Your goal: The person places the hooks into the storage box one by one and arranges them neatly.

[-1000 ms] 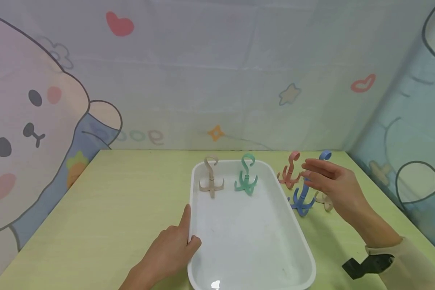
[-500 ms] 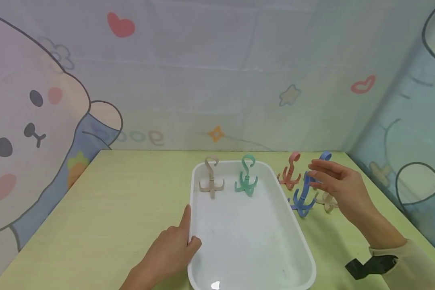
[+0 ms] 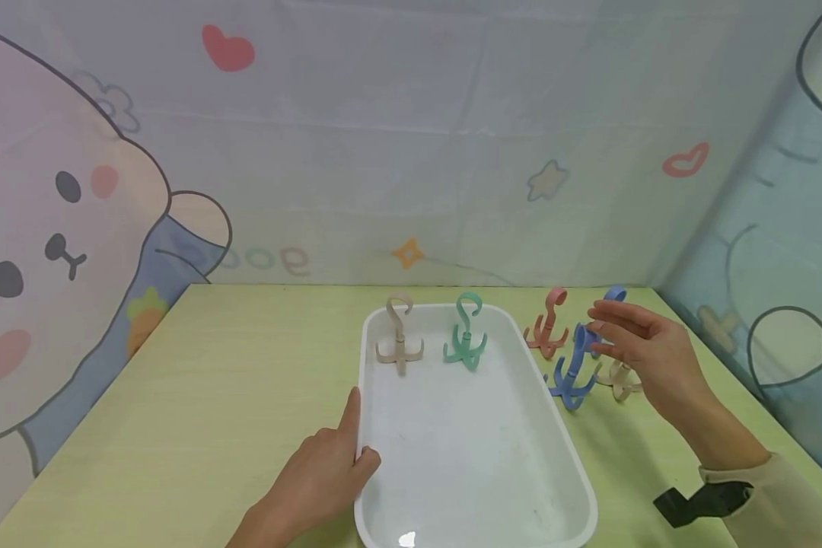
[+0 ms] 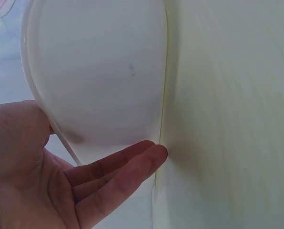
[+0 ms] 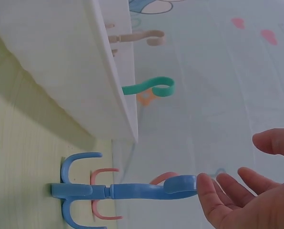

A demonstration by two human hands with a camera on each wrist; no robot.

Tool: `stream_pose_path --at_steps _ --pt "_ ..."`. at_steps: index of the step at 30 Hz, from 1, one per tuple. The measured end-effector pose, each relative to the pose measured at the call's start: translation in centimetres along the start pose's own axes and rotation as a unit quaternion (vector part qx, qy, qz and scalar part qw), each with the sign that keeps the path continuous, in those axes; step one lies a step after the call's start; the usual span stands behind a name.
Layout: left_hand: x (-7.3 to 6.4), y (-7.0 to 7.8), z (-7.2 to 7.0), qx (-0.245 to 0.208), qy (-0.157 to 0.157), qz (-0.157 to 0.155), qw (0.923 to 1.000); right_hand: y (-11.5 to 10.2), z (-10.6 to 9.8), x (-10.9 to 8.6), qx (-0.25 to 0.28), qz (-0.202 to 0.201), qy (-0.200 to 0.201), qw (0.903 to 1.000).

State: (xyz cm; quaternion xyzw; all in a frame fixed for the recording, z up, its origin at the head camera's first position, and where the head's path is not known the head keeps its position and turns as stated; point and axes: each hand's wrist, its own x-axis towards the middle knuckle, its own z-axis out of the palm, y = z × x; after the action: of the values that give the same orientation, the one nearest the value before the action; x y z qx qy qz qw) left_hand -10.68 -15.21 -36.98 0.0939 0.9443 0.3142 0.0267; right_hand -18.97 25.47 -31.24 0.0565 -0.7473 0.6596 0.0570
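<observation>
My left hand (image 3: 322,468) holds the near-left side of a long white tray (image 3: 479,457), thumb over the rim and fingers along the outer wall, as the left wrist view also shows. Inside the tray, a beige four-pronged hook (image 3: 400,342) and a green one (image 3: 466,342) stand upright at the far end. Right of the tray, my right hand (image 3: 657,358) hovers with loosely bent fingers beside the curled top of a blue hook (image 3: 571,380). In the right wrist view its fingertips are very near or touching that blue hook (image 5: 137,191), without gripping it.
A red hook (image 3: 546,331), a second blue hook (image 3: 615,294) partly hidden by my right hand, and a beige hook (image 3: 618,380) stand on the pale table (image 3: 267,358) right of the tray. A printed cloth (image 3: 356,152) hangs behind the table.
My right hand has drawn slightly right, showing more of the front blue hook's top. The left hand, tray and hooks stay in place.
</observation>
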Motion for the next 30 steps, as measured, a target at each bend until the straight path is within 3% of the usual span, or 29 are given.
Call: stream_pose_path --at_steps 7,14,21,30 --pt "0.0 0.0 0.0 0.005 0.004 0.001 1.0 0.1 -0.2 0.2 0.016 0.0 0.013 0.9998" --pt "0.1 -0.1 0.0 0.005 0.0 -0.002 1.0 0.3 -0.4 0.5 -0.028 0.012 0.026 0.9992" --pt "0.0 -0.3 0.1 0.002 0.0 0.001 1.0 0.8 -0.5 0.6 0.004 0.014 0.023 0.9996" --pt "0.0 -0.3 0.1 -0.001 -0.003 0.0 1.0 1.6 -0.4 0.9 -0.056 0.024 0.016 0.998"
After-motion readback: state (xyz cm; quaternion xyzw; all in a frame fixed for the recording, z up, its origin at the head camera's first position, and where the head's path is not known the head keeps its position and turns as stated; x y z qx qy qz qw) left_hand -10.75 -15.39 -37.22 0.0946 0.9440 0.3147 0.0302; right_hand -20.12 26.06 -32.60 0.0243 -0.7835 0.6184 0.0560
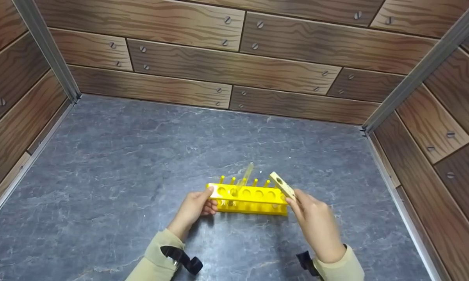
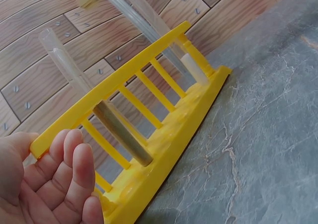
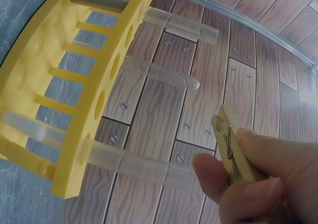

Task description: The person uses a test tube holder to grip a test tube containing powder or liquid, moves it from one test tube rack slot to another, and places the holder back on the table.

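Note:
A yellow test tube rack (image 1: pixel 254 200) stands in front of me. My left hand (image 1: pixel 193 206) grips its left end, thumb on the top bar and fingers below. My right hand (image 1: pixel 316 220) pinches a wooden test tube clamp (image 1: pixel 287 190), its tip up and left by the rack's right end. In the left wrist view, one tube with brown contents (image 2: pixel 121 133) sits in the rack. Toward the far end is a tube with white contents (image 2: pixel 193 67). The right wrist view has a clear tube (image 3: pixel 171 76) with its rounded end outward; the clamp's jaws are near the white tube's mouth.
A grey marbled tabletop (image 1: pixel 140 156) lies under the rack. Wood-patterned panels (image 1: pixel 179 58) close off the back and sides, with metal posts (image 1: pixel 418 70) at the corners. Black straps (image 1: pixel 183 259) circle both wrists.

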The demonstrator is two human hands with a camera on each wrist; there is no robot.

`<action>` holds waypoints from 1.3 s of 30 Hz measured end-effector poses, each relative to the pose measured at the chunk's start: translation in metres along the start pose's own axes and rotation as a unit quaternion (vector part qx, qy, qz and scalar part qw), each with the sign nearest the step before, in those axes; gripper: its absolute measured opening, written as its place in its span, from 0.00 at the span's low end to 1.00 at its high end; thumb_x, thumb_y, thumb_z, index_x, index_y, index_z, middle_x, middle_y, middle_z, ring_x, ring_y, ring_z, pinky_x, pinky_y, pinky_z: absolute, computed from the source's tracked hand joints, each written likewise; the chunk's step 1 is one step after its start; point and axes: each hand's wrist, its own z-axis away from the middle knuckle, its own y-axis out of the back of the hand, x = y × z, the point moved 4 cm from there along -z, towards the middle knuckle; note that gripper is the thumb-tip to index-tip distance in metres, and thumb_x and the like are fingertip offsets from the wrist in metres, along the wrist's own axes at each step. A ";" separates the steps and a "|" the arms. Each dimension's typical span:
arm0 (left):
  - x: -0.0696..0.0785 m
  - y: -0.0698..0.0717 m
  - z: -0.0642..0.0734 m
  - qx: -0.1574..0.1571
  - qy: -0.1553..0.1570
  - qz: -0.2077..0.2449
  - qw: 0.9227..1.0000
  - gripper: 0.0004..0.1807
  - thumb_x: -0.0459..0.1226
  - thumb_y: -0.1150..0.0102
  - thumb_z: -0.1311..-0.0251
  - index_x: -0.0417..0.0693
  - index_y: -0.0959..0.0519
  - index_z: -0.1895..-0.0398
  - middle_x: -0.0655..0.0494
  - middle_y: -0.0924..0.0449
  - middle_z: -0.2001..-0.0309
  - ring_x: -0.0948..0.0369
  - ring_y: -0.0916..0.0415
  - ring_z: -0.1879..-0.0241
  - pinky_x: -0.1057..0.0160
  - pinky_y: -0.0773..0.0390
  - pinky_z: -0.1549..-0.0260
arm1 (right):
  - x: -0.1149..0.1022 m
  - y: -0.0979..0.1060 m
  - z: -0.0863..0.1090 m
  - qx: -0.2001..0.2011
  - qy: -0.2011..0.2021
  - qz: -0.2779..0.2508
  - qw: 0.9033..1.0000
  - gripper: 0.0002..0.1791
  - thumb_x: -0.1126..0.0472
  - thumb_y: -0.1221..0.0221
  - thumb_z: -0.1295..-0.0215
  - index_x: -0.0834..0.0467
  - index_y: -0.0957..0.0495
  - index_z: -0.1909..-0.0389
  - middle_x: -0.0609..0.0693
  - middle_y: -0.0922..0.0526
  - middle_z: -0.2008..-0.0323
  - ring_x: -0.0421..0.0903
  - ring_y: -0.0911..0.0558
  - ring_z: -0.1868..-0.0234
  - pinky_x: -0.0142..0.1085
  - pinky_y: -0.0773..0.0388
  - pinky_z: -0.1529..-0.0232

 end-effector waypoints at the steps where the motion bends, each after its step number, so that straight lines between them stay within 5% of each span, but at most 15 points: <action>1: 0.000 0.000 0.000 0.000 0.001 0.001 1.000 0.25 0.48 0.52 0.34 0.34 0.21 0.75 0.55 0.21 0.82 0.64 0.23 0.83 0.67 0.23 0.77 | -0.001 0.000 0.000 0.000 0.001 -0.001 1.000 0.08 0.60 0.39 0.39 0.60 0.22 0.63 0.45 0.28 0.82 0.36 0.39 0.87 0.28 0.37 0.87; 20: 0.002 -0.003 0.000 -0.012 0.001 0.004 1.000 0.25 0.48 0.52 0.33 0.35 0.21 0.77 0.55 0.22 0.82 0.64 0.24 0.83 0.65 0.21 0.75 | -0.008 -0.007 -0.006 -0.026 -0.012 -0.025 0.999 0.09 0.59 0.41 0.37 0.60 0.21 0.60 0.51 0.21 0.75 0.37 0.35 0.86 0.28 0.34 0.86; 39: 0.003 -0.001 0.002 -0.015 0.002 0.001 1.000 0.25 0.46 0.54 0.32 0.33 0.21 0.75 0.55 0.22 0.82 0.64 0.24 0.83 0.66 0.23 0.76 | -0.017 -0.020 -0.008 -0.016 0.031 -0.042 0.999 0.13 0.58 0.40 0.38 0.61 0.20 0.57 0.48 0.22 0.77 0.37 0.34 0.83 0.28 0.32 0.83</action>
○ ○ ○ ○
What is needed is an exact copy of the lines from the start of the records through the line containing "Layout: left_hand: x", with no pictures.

• [Finished task]:
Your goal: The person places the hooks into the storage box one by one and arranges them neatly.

[-1000 ms] 
[-500 ms] 
[+0 ms] 
[+0 ms] 
[+0 ms] 

A demonstration by two human hands with a camera on each wrist; no robot.

Tool: `stream_pose_path --at_steps _ --pt "_ ..."`. at_steps: index of the step at 30 Hz, from 1, one per tuple. The measured end-effector pose, each relative to the pose measured at the call's start: translation in centimetres along the start pose's own axes and rotation as a unit quaternion (vector part qx, qy, qz and scalar part qw), each with the sign that keeps the path continuous, in those axes; step one lies a step after the call's start; the usual span stands behind a name.
Layout: left_hand: x (-7.3 to 6.4), y (-7.0 to 7.8), z (-7.2 to 7.0), qx (-0.245 to 0.208), qy (-0.157 to 0.157), qz (-0.157 to 0.155), qw (0.923 to 1.000); right_hand: y (-11.5 to 10.2), z (-10.6 to 9.8), x (-10.9 to 8.6), qx (-0.25 to 0.28), qz (-0.202 to 0.201), qy (-0.200 to 0.201), qw (0.903 to 1.000).

Now the answer is complete.